Faut-il avoir peur des technologies de rupture?

Publié le 02/01/2024 à 12:00

Faut-il avoir peur des technologies de rupture?

Publié le 02/01/2024 à 12:00

Par Louis J. Duhamel

Gutenberg a aussi de mis fin au monopole de la religion catholique romaine. Pas mal comme impact pour une seule technologie! (Photo: 123RF)

EXPERT INVITÉ. Ce qu’on appelle l’innovation de rupture est souvent proclamé comme la seule vraie innovation, celle qui crée vraiment de la richesse et qui fait avancer la civilisation. 

Quelques cas célèbres 

Il est vrai qu’au 15e siècle, l’invention de la presse à imprimer par Gutenberg a secoué de plein fouet l’ordre établi. Elle a permis entre autres de démocratiser l’accès aux livres et aux connaissances, ce qui a été transformationnel et fort louable. En revanche, que tous les copistes aient perdu leur emploi presque d’un coup sec a moins pesé dans l’équation, surtout pour nous six siècles plus tard. 

Sans le savoir, Gutenberg venait aussi de mettre fin au monopole de la religion catholique romaine. Personne n’avait prévu que l’impression de la bible en d’autres langues que le latin permettrait différentes interprétations, dont le protestantisme, le calvinisme et autres. Pas mal comme impact pour une seule technologie! 

L’industrie 1.0 a mis fin à l’économie du cheval utilitaire solidement implantée depuis des siècles et qui faisait vivre une partie importante de la population. L’industrie 3.0 a donné naissance à l’informatique qui a inauguré de profondes transformations des organisations et de nos vies.
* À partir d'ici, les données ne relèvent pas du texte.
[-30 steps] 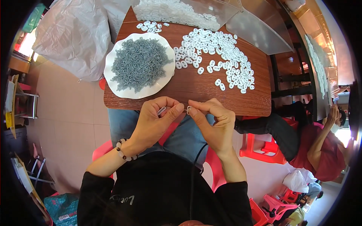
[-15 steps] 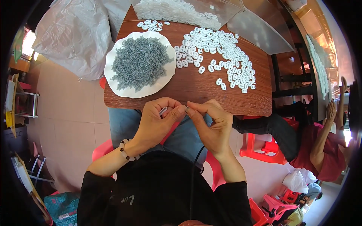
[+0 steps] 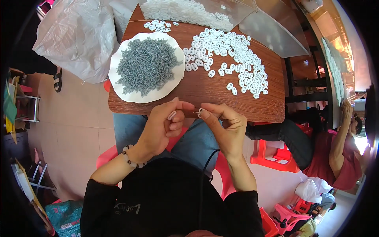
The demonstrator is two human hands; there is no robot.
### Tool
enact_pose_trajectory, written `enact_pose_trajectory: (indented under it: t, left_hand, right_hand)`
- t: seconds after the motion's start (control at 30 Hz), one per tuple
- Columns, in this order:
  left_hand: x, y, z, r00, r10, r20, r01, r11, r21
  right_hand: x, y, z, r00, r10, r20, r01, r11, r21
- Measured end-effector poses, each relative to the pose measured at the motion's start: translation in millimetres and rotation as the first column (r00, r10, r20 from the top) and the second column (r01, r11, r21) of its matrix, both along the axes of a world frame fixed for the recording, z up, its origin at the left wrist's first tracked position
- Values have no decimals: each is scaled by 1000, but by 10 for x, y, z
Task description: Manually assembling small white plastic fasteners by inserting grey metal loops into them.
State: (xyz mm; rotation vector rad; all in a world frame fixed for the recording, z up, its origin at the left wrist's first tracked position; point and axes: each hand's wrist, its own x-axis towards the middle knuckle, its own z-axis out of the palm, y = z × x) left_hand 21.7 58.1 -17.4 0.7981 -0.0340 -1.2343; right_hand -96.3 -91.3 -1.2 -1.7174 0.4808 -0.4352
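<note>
At the table's near edge, my right hand pinches a small white piece between thumb and forefinger. A thin metallic-looking bit sticks out of that piece toward the left. My left hand has its fingers curled, with a white oval piece tucked in them; its forefinger reaches toward the right hand's piece. Beyond my left hand, a scalloped white plate holds a heap of small grey rod-like parts. White oval pieces with two holes lie scattered across the right side of the table.
The brown wooden table has a clear tray of whitish pieces at its back. A large white sack stands at the left. To the right, a person in a red shirt sits near a red stool.
My left thumb and forefinger have moved away from the right hand's piece, and the left fingers curl more openly into view. The right hand has shifted slightly right. A sandalled foot appears at left.
</note>
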Motion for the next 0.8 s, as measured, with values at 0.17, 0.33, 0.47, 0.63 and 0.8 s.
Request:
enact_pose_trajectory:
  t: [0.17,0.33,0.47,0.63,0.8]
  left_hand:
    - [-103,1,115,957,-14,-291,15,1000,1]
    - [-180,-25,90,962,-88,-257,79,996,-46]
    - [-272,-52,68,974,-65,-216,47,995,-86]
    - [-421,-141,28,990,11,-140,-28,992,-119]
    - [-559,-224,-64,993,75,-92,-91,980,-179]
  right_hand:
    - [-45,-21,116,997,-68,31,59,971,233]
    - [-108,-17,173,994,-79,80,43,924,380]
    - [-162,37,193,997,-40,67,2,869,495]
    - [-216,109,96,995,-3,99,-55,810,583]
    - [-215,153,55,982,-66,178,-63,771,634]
Heureusement, dans les deux cas, l’emploi n’a pas cessé de croître et s’est plutôt transformé. 

Plus récemment, l’avènement de la fabrication additive ou l’impression 3D a donné la frousse à plusieurs. On prévoyait l’apparition d’imprimantes rapides à grand volume pouvant fabriquer de larges pièces à l’échelle planétaire. On nous préparait même à l’idée que l’on imprimerait des maisons et des produits finis. On rêvait grand! 

Cette seule idée que l’industrie du transport de marchandises pouvait être quasi rayée de la carte demandait réflexion. Après tout, le transport aérien, maritime et terrestre de marchandises est une industrie qui emploie plus de 115 000 personnes au Québec et qui représente plus de 4% du PIB avec des retombées annuelles d’environ 13 milliards de dollars, selon une étude du Conseil du patronat du Québec (la plus récente disponible). 

L’affaire s’est réglée d’elle-même compte tenu des faibles avancées technologiques qui continuent de limiter les ambitions de l’impression 3D à des prototypes de pièces de petite taille fabriquées à la vitesse de l’écrevisse. En somme, une technologie sûrement utile, mais non perturbatrice comme anticipée. La technologie n’avait finalement de rupture que le nom.

 

L’intelligence artificielle générative 

Après la frousse de l’impression 3D, voici qu’advient sans crier gare l’IA générative avec son lot d’inquiétudes, provoquant même la signature d’un moratoire non respecté par la plupart de ses signataires. Le Conseil de l’innovation lançait d’ailleurs à l’été 2023 une réflexion collective sur le sujet. On constate qu’il s’agit d’un sujet pris très au sérieux par l’État québécois et le gouvernement fédéral.

Peut-on espérer un développement responsable de l’IA et jusqu’à quel point faudra-t-il l’encadrer si telle chose est encore possible? De plus, ce sont maintenant des emplois qualifiés et intellectuels qui sont menacés. Les vôtres et le mien. 

Ayant dit cela, il semble difficile d’imaginer que l’on peut encore arrêter sa progression, peu importe que vous soyez un «accélérationniste» ou un partisan d’un gel ou ralentissement du développement de l’IA. 

Finalement, comme le clame l’université californienne «Singularity University», il y aura deux types d’entreprises à la fin de la décade. Celles qui utilisent pleinement l’intelligence artificielle et celles qui auront disparu. 

On peut espérer qu’une profonde réflexion sur l’avenir du travail soit en cours à l’échelle planétaire et ici même au Québec. Le rehaussement des compétences et la requalification des ressources humaines en travailleurs et des travailleuses numériques du 21e siècle deviennent urgents. On est loin de la coupe aux lèvres. C’est un défi qui incombe à tous les acteurs de la formation initiale et continue. De dire qu’il est urgent de le faire serait un euphémisme!